On the programme this week is the architect Alison Brooks.
Alison was born in Canada and studied architecture at the University of Waterloo in Ontario. As part of Canada’s co-op system, during her studies she alternated between university and practice, gaining experience with many of Canada’s top architecture firms.
After university Alison left Canada and moved to London, initially on a working holiday visa. Her big break came when she found a job with Israeli designer Ron Arad, first on the competition – and later the delivery – for the Tel Aviv Opera House. Ron had previously made a name for himself with his design and production company One-Off, and later the One-Off Showroom in Covent Garden.
Alison went on to become a partner in the practice, Ron Arad Associates, where she stayed for seven years. But in 1996 she left to start her own firm, Alison Brooks Architects, which quickly earned a reputation for delivering award-winning housing schemes.

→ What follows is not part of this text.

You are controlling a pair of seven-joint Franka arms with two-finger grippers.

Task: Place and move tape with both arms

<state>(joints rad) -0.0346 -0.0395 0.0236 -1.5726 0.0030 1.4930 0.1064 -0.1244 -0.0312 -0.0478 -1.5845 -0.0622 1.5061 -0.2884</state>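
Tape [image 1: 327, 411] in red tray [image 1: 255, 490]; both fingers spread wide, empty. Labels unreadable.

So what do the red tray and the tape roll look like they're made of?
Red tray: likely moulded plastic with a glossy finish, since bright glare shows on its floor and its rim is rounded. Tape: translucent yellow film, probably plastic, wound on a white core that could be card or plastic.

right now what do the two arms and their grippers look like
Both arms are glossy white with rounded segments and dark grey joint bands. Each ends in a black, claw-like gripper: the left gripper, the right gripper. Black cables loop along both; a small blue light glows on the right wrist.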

Alison shot to prominence in 2008 for her work on Accordia, a housing scheme in Cambridge, with Feilden Clegg Bradley Studios and Maccreanor Lavington. The project went on to jointly win them the RIBA Stirling Prize that year.
She was shortlisted again for Stirling in 2013, for Newhall Be, a housing development in Harlow in Essex. The practice has also won the two other big RIBA architecture prizes, the Manser Medal for Salt House and the Stephen Lawrence prize for Wrap House.
In this week’s episode we talk about drawing the straight lines for petrol station canopies and, perhaps more rewardingly, the complex non-orthogonal curves for the Tel Aviv Opera House. We talk about Alison’s early experience measuring every detail of her childhood house and detailing every measure of a project by hand.
We talk about Canadian education and British housing. And we consider the benefits of winning work through competitions.